*Activity*.
Return, from the listing below, each line where the word "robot" appears.

*Input records*.

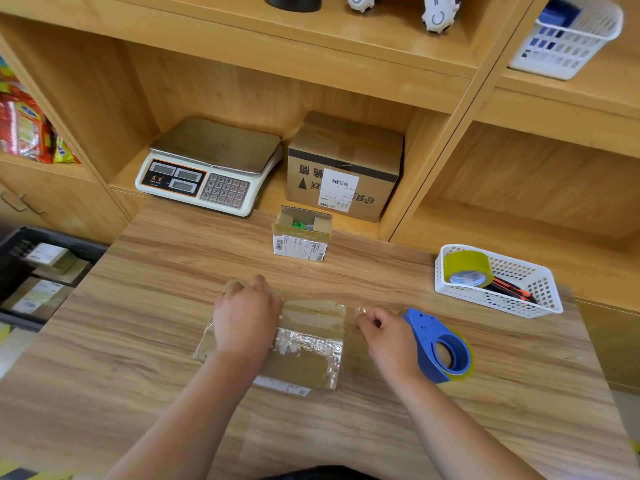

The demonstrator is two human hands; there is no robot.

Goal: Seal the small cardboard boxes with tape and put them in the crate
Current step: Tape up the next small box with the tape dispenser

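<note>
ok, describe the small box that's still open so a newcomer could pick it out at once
At the far edge of the wooden table, just in front of the shelf holding the scale and large carton, stands the small cardboard box with a white barcode label on its front. Unlike the flat taped box under the left hand, its top flaps are open, showing something green inside.

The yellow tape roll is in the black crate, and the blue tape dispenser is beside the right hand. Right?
No. The head view shows the yellow tape roll in the white basket, not the black crate. The blue tape dispenser is beside the right hand.
</note>
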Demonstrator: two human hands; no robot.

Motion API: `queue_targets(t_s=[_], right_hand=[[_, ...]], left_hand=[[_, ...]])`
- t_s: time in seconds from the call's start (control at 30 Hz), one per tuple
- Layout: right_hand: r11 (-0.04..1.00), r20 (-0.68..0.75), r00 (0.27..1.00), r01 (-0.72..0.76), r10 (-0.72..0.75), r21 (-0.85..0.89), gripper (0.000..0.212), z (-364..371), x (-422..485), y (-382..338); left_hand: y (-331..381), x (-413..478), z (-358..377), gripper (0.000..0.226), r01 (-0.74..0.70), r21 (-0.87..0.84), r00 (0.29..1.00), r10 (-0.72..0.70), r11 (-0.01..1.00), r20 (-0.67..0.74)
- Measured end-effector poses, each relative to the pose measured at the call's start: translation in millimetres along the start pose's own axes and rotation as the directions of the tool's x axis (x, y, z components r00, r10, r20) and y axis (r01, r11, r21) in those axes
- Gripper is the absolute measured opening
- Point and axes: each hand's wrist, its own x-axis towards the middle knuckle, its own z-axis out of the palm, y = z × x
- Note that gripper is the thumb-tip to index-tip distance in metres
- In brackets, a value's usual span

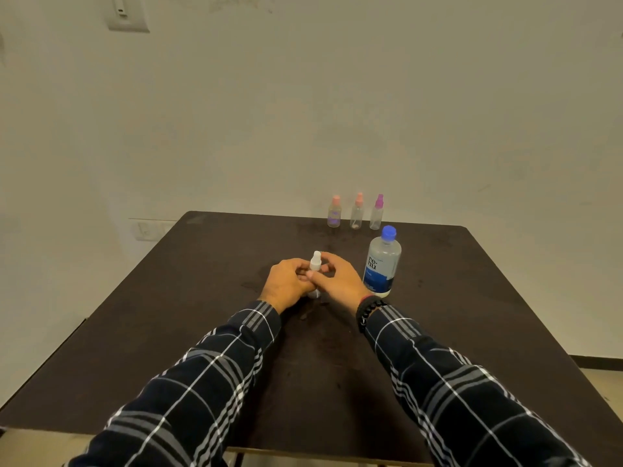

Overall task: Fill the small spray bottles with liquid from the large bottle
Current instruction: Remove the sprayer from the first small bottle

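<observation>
Dark tabletop [168,332] carries a small white-topped spray bottle [316,261], upright, pinched between the left hand [286,284] and right hand [340,281]. Just right stands the capped large bottle [382,262]; three small spray bottles [356,212] line the far edge.

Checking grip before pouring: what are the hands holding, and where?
Both hands, left hand and right hand, hold the white-capped spray bottle around its body, below the cap.

Looks like a plain spare room in a home or small office: a dark table [168,332] pushed against a bare off-white wall [337,112], with a switch plate [128,15] high above it and a socket [148,229] just past its left corner.
</observation>
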Motion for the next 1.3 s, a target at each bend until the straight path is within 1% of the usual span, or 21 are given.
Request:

*Result*.
The demonstrator is two human hands; there is no robot.
Demonstrator: two human hands; no robot.

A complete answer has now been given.